ACTIVITY: Reprint the full listing exactly.

PROVIDED DATA:
BEGIN
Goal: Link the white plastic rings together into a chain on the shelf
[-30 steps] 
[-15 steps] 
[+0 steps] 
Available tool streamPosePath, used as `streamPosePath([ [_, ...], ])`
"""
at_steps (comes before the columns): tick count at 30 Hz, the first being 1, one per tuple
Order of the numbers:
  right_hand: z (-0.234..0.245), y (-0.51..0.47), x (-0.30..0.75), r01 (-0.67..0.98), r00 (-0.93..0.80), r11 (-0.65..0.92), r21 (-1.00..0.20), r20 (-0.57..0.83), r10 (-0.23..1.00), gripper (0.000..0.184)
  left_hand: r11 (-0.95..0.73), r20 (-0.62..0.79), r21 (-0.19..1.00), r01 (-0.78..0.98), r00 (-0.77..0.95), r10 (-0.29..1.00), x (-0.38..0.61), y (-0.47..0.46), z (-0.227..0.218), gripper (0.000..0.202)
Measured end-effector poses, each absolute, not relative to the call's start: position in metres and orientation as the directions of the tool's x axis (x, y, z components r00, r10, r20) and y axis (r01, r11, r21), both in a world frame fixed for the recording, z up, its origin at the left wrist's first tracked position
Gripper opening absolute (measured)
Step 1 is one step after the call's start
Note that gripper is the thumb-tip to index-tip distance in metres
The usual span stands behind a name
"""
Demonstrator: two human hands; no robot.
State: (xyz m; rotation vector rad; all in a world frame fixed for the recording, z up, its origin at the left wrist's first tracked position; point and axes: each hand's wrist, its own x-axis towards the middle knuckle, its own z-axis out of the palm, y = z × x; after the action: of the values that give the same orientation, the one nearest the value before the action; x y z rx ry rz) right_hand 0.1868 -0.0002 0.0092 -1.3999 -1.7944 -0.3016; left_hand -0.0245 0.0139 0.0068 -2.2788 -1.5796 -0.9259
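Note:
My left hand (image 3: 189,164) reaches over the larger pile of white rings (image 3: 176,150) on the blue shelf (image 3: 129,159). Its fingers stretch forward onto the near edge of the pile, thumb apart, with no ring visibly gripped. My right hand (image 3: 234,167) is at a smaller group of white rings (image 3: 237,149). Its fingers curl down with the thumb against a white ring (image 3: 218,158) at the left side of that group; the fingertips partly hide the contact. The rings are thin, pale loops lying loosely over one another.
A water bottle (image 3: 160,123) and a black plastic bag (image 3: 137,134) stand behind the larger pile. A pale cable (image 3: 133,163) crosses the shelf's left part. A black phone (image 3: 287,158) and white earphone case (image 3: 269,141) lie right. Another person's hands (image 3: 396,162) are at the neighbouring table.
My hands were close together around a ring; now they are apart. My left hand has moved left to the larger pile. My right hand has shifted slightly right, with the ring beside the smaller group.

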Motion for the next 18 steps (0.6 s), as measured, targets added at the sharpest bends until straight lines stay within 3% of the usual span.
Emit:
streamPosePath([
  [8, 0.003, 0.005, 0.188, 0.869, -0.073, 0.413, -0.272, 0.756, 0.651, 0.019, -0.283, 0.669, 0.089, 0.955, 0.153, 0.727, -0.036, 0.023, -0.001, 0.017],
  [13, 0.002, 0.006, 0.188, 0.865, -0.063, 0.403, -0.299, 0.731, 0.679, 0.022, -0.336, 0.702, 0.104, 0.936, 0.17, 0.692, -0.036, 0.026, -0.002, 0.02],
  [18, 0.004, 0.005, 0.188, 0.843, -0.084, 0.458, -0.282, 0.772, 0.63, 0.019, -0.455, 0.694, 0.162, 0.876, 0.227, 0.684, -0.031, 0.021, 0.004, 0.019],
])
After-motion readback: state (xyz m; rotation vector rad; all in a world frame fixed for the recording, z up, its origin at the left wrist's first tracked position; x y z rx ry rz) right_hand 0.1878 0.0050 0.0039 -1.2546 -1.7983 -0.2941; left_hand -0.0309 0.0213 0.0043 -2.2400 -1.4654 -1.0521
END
WRITTEN SOLUTION:
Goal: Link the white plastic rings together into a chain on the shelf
[-30 steps] 
[-15 steps] 
[+0 steps] 
Available tool streamPosePath, used as `streamPosePath([ [_, ...], ])`
"""
at_steps (comes before the columns): tick count at 30 Hz, the first being 1, one per tuple
Order of the numbers:
  right_hand: z (-0.234..0.245), y (-0.51..0.47), x (-0.30..0.75), r01 (-0.67..0.98), r00 (-0.93..0.80), r11 (-0.65..0.92), r21 (-1.00..0.20), r20 (-0.57..0.83), r10 (-0.23..1.00), gripper (0.000..0.184)
  left_hand: r11 (-0.95..0.73), r20 (-0.62..0.79), r21 (-0.19..1.00), r01 (-0.78..0.98), r00 (-0.77..0.95), r10 (-0.29..1.00), x (-0.38..0.61), y (-0.47..0.46), z (-0.227..0.218), gripper (0.000..0.202)
Measured end-effector poses, each absolute, not relative to the call's start: position in metres and orientation as the directions of the tool's x axis (x, y, z components r00, r10, r20) and y axis (r01, r11, r21), both in a world frame fixed for the recording, z up, its origin at the left wrist's first tracked position
Gripper opening absolute (measured)
Step 1 is one step after the call's start
Note that gripper is the thumb-tip to index-tip distance in metres
The usual span stands behind a name
"""
Demonstrator: two human hands; no robot.
State: (xyz m; rotation vector rad; all in a world frame fixed for the recording, z up, its origin at the left wrist's first tracked position; point and axes: each hand's wrist, its own x-axis towards the middle knuckle, its own z-axis out of the palm, y = z × x; after the action: of the values that give the same orientation, the one nearest the value before the action; x y z rx ry rz) right_hand 0.1868 -0.0002 0.0092 -1.3999 -1.7944 -0.3016; left_hand -0.0245 0.0139 0.0068 -2.2788 -1.5796 -0.9259
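Note:
My left hand (image 3: 189,164) reaches over the larger pile of white rings (image 3: 176,150) on the blue shelf (image 3: 129,159). Its fingers stretch forward onto the near edge of the pile, thumb apart, with no ring visibly gripped. My right hand (image 3: 234,167) is at a smaller group of white rings (image 3: 237,149). Its fingers curl down with the thumb against a white ring (image 3: 218,158) at the left side of that group; the fingertips partly hide the contact. The rings are thin, pale loops lying loosely over one another.
A water bottle (image 3: 160,123) and a black plastic bag (image 3: 137,134) stand behind the larger pile. A pale cable (image 3: 133,163) crosses the shelf's left part. A black phone (image 3: 287,158) and white earphone case (image 3: 269,141) lie right. Another person's hands (image 3: 396,162) are at the neighbouring table.
My hands were close together around a ring; now they are apart. My left hand has moved left to the larger pile. My right hand has shifted slightly right, with the ring beside the smaller group.
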
Motion for the next 18 steps (0.6 s), as measured, targets added at the sharpest bends until straight lines stay within 3% of the usual span.
Emit:
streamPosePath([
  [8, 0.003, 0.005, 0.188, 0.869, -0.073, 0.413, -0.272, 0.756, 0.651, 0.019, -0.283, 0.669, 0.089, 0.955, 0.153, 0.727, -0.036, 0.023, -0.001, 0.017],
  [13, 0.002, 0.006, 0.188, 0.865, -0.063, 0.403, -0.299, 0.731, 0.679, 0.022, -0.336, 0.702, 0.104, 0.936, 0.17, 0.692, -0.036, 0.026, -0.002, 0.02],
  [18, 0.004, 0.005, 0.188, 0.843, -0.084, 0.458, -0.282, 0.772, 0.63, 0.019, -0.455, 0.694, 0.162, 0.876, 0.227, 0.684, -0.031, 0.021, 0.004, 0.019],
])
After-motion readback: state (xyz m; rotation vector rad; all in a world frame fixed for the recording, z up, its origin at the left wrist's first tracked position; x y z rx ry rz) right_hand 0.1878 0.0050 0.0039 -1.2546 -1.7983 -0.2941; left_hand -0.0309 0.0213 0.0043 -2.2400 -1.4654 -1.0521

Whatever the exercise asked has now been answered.